To do:
Your output should be the lines from the start of the data through the line containing "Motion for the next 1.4", exactly and nothing more.

Provided data:
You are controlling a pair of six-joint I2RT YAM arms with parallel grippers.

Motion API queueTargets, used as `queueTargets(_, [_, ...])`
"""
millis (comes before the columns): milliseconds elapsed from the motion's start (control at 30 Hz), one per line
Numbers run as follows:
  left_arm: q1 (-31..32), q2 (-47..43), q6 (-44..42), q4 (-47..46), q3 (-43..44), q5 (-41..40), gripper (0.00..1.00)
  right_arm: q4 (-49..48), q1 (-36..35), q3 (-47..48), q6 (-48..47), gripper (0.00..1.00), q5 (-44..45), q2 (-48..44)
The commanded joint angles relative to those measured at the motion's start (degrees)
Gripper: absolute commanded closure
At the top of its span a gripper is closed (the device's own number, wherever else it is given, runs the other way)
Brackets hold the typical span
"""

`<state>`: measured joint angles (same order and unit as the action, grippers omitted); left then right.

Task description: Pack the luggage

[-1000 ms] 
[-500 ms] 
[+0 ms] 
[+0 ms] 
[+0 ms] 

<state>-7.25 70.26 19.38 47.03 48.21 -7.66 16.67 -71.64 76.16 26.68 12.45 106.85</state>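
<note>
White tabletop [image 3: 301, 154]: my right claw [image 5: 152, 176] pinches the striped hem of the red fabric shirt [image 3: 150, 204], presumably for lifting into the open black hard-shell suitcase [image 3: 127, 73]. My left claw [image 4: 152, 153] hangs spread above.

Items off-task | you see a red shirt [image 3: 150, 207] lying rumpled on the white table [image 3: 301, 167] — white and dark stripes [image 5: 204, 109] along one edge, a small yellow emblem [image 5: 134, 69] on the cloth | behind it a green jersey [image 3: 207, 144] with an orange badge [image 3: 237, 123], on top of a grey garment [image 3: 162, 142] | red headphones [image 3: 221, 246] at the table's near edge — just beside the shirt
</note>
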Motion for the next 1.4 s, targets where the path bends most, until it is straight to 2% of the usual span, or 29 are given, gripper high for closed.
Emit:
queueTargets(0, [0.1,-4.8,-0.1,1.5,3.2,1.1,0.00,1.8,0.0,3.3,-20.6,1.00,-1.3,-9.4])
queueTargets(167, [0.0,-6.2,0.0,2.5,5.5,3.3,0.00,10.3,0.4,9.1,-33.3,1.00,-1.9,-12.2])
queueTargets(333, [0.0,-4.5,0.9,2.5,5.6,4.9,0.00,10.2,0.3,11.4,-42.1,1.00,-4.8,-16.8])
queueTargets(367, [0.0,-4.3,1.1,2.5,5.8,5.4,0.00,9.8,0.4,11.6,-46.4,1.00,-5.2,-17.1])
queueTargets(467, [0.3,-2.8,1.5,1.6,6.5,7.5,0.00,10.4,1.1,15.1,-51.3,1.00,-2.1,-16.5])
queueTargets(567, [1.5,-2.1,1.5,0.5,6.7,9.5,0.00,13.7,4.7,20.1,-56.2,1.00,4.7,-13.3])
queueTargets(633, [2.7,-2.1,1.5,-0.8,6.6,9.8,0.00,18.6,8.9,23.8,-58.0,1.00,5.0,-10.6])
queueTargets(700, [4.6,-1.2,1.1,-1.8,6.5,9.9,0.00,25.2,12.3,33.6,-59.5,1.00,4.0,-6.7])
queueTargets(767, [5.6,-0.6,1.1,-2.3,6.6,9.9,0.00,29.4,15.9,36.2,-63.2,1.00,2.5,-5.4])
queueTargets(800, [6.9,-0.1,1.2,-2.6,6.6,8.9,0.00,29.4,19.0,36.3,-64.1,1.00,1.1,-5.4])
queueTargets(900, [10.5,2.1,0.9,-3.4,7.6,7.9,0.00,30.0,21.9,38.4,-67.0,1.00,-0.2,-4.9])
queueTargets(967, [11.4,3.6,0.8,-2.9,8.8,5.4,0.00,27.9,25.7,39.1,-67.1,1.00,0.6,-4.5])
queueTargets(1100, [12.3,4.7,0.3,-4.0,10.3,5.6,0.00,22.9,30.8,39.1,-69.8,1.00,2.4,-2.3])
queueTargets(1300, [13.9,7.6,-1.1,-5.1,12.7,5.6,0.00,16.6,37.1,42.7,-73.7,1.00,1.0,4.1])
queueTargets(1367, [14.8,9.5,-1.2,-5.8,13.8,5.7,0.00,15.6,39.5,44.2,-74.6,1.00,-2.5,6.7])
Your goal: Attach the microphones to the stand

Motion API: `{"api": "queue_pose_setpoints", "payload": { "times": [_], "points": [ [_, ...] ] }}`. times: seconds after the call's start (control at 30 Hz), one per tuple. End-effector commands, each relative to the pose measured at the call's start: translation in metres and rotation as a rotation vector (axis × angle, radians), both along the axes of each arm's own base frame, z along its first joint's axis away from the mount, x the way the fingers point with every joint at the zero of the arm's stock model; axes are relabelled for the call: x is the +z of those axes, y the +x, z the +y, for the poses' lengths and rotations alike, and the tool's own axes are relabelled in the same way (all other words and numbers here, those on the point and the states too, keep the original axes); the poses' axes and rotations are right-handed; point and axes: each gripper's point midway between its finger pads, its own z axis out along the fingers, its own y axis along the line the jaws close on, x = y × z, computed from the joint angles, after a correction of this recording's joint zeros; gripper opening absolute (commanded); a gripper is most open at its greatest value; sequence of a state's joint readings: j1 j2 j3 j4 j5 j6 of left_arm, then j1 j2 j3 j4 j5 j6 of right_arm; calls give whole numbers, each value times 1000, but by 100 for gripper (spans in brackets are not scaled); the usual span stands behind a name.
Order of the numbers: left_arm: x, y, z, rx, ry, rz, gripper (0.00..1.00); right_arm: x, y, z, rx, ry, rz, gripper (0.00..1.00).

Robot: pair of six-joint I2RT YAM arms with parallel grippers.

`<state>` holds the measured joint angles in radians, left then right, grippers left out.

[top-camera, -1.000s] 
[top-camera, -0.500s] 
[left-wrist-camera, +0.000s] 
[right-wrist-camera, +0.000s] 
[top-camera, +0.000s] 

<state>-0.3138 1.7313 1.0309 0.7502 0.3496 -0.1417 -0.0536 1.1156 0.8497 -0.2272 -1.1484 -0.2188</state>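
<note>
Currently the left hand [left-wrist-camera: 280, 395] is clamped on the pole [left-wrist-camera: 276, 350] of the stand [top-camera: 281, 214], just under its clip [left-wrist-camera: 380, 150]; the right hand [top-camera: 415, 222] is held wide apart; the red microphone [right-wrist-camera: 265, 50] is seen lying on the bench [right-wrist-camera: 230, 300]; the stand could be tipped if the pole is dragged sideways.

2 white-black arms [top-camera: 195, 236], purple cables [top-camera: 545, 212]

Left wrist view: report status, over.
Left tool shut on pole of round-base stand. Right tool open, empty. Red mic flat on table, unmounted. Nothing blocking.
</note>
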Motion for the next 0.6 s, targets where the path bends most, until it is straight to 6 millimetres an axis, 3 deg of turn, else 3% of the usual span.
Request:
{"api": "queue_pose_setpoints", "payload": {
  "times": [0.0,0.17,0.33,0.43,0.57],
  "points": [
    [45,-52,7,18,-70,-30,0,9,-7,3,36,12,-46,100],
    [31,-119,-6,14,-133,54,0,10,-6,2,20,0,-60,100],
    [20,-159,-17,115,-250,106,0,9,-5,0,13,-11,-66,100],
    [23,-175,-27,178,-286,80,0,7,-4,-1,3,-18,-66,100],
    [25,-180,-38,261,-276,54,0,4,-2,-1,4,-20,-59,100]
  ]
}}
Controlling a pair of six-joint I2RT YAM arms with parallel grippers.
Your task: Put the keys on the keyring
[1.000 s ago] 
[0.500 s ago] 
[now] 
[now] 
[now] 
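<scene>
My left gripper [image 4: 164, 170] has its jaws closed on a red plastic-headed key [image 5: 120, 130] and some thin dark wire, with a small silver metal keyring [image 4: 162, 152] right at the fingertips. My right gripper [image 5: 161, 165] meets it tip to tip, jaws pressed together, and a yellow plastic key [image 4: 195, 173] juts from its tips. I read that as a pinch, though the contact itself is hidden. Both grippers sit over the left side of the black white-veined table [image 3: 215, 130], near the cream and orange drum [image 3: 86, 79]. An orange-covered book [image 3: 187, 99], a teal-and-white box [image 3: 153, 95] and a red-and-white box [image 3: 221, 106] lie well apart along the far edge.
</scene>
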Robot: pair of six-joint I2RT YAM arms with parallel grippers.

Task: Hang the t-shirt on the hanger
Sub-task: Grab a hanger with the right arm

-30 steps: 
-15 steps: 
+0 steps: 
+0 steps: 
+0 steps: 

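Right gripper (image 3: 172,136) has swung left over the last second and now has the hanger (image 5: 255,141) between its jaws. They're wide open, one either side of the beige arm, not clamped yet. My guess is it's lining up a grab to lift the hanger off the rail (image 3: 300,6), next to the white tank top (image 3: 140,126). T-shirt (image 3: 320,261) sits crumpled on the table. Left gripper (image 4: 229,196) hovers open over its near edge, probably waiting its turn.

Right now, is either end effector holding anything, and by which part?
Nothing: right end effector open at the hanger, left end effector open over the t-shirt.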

Task answer:
You are controlling a pair of six-joint I2RT YAM arms with parallel grippers.

Motion API queueTargets, used as `queueTargets(_, [_, ...])`
"""
millis (comes before the columns): milliseconds elapsed from the motion's start (control at 30 Hz), one per line
Numbers run as follows:
  left_arm: q1 (-31..32), q2 (-47..43), q6 (-44..42), q4 (-47..46), q3 (-43..44), q5 (-41..40), gripper (0.00..1.00)
  right_arm: q4 (-49..48), q1 (-36..35), q3 (-47..48), q6 (-48..47), gripper (0.00..1.00), q5 (-44..45), q2 (-48..44)
The commanded joint angles relative to those measured at the motion's start (degrees)
Gripper: absolute commanded closure
At the top of its span a gripper is closed (the device's own number, wherever else it is given, runs the other way)
Brackets hold the typical span
"""

`<state>`: measured joint angles (same order and unit as the action, grippers omitted); left then right.

Task description: Pack the luggage

[-1000 ms] 
[-500 ms] 
[+0 ms] 
[+0 ms] 
[+0 ms] 

<state>-7.25 70.26 19.38 47.03 48.21 -7.66 16.67 -71.64 76.16 26.68 12.45 106.85</state>
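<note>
White tabletop [image 3: 301, 154]: my right claw [image 5: 152, 176] pinches the striped hem of the red fabric shirt [image 3: 150, 204], presumably for lifting into the open black hard-shell suitcase [image 3: 127, 73]. My left claw [image 4: 152, 153] hangs spread above.

Items off-task | you see a red shirt [image 3: 150, 207] lying rumpled on the white table [image 3: 301, 167] — white and dark stripes [image 5: 204, 109] along one edge, a small yellow emblem [image 5: 134, 69] on the cloth | behind it a green jersey [image 3: 207, 144] with an orange badge [image 3: 237, 123], on top of a grey garment [image 3: 162, 142] | red headphones [image 3: 221, 246] at the table's near edge — just beside the shirt
</note>
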Motion for the next 1.4 s, targets where the path bends most, until it is straight to 2% of the usual span, or 29 are given, gripper high for closed.

This completes the response to the exercise.